Bristol manuscript pieces outline the legendary Merlin legend, paving the way for a King Arthur breakthrough.
RESEARCHERS at the University of Bristol have discovered some of the oldest known manuscripts documenting the mythical magician Merlin, shedding new insight on the Arthurian legend.
The finding comes three years after seven medieval parchment fragments were discovered by happenstance in a Bristol library. A group of scholars from the Universities of Bristol and Durham has now utilized cutting-edge technology to resurrect sections of the text that appeared to have been lost to the passage of time. The researchers were able to read through previously unseen areas and even determine what type of ink was utilized thanks to multi-spectral imaging technology.
The manuscript fragments contain a section from the Lancelot-Grail Cycle, an early 13th-century Old French book.
Sir Thomas Malory’s famous Le Morte Darthur, originally published in 1485 – the main source of the contemporary Arthurian mythology – was likely based on parts of this manuscript.
However, there are several significant variations in this recently discovered story of Merlin, King Arthur’s court wizard.

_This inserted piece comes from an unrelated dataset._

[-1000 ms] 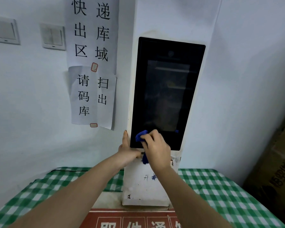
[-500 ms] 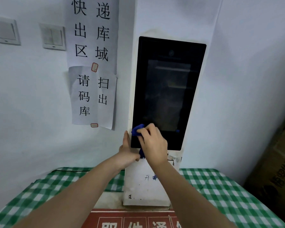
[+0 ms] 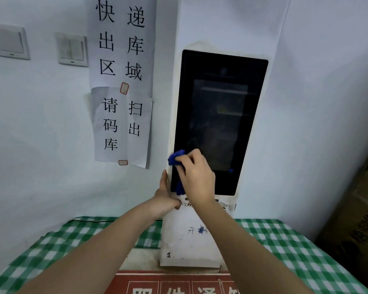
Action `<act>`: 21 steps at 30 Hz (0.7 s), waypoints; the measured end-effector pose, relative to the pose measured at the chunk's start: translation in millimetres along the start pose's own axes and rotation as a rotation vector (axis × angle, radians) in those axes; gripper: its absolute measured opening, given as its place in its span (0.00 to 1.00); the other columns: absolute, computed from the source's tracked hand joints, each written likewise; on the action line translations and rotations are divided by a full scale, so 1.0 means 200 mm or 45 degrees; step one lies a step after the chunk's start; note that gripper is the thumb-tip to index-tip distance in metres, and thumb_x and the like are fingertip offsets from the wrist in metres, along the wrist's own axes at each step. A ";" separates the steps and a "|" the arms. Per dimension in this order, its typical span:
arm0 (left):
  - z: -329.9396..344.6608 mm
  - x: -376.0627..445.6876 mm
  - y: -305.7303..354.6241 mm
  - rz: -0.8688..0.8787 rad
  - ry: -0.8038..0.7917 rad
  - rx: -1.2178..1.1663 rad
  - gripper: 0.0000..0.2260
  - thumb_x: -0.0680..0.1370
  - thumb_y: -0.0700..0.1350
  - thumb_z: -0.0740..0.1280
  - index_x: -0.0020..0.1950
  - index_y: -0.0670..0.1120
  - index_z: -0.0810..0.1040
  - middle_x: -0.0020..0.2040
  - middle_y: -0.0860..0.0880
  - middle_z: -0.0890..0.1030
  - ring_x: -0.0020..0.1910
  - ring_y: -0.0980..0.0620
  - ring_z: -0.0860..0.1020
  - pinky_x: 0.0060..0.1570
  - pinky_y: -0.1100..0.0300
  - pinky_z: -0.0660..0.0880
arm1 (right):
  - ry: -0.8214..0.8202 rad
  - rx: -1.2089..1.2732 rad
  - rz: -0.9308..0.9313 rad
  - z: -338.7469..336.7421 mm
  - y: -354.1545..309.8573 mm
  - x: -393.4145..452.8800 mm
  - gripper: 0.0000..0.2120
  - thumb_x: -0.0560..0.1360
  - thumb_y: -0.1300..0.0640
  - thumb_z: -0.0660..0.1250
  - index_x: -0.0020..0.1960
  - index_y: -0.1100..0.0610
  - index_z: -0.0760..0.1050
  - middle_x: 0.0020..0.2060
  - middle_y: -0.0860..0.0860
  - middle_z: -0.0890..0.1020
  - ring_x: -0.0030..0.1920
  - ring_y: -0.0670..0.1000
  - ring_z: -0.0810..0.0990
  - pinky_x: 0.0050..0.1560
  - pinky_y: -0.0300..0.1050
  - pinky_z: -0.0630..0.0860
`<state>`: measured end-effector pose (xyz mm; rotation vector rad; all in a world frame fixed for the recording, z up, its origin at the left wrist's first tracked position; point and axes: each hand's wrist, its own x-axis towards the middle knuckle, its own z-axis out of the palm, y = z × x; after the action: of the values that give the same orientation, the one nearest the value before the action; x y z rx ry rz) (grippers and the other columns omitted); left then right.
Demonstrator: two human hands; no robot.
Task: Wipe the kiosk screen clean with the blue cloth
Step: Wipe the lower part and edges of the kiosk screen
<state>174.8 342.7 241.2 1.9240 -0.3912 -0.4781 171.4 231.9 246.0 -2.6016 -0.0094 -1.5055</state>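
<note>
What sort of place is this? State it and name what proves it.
Probably a parcel pick-up station's check-out corner. White paper signs on the wall read "express exit area, scan code". A white kiosk with a tall black screen stands on a green-checked tablecloth, and brown cardboard boxes are stacked alongside.

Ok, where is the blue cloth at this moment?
The blue cloth is bunched in the right hand, pressed against the lower left edge of the kiosk screen, just above the left hand bracing the casing.

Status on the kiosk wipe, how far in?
Early. Nothing looks finished. The right hand presses the blue cloth on the kiosk screen at its lower left edge, and the left hand braces the housing. The upper and right areas are left.
</note>
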 end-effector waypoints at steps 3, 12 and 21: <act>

The manuscripts were examined by Bristol’s Professor Leah Tether of the International Arthurian Society and her husband, medieval historian Dr Benjamin Pohl, with assistance from Durham’s Old French expert Dr Laura Chuhan Campbell after their discovery in 2019.

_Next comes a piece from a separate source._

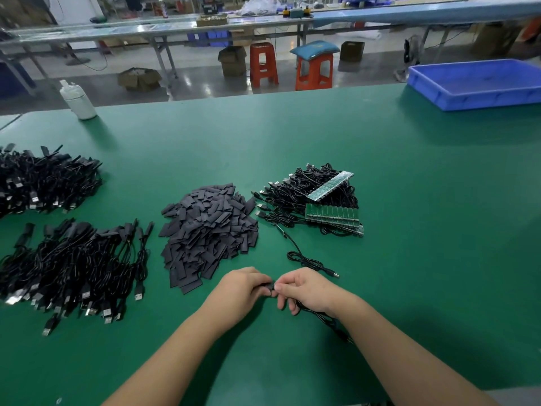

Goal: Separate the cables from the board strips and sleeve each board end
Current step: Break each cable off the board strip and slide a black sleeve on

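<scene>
Both hands meet low on the green tabletop (380, 171): the left hand (244, 284) and right hand (304, 290) each pinch a small black sleeve (270, 285). Behind lie a sleeve pile (209, 227), board strips (332, 213), and a blue bin (480, 83); workbenches and orange stools stand beyond.

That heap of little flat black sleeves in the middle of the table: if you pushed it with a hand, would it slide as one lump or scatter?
The sleeve heap would probably scatter: the pieces lie loose, pointing every way. Each looks thin and flat, so likely very light and a bit fiddly to pick off the green table. They should not roll.
</scene>
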The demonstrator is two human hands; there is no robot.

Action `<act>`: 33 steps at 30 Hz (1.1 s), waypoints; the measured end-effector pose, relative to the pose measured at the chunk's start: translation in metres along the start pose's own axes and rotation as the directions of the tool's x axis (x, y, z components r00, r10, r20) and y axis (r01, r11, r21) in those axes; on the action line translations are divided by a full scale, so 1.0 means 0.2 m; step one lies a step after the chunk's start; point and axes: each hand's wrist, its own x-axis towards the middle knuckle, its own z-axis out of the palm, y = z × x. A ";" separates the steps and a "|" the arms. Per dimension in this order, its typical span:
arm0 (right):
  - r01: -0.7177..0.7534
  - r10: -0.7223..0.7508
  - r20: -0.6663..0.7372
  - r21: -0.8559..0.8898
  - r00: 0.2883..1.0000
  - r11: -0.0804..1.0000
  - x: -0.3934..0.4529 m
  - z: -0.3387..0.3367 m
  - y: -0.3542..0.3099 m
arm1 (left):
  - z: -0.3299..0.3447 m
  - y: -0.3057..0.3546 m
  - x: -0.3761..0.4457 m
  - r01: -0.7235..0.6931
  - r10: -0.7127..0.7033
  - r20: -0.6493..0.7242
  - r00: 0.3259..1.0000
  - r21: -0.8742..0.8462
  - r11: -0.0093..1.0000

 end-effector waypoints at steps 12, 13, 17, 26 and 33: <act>-0.001 0.001 -0.001 0.010 1.000 1.000 0.00 0.00 0.00 | 0.04 0.00 -0.01 -0.063 0.058 0.027 0.998 0.276 0.959; 0.006 -0.005 -0.007 0.030 1.000 1.000 0.00 0.00 0.00 | 0.05 0.01 -0.01 -0.047 0.058 -0.038 0.998 0.240 0.970; 0.058 -0.034 -0.107 0.230 0.994 0.971 -0.02 -0.02 -0.01 | 0.07 0.09 -0.04 0.192 -0.272 -0.298 0.915 -0.270 0.943; 0.366 -0.054 -0.383 0.817 0.922 0.447 0.05 0.11 -0.24 | 0.15 0.26 -0.10 0.262 -0.389 0.121 0.913 -0.905 0.335; -0.142 -0.229 -0.472 -0.627 0.851 0.766 0.02 -0.02 -0.20 | -0.20 -0.05 -0.13 0.369 -0.611 -0.179 0.771 -0.655 0.659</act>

The Bristol Merlin: Revealing the Secrets of a Medieval Fragment, which includes a full transcript and translation of the passages, is the result of their research.
“Through palaeographic (handwriting) examination, we were able to date the manuscript from which the fragments were removed to 1250 to 1275, and we were able to localize it to northern, possibly north-eastern, France through a linguistic study,” Professor Tether added.
“The text (the Suite Vulgate du Merlin) was produced between 1220 and 1225, putting the Bristol copy within a generation of the original writer of the narrative.”
“Thanks to an annotation in the margin, we were able to date the handwriting and identify it as an English hand, we were also able to put the manuscript in England between 1300 and 1350.”
The majority of known medieval English manuscripts of this poem appear to have been produced after 1275, making this a “exceptionally early exemplar.”
The documents were also penned by two scribes using carbon-based ink, according to the researchers, who worked with Professor Andy Beeby of Durham University. “Brinkwire News in Condensed Form.”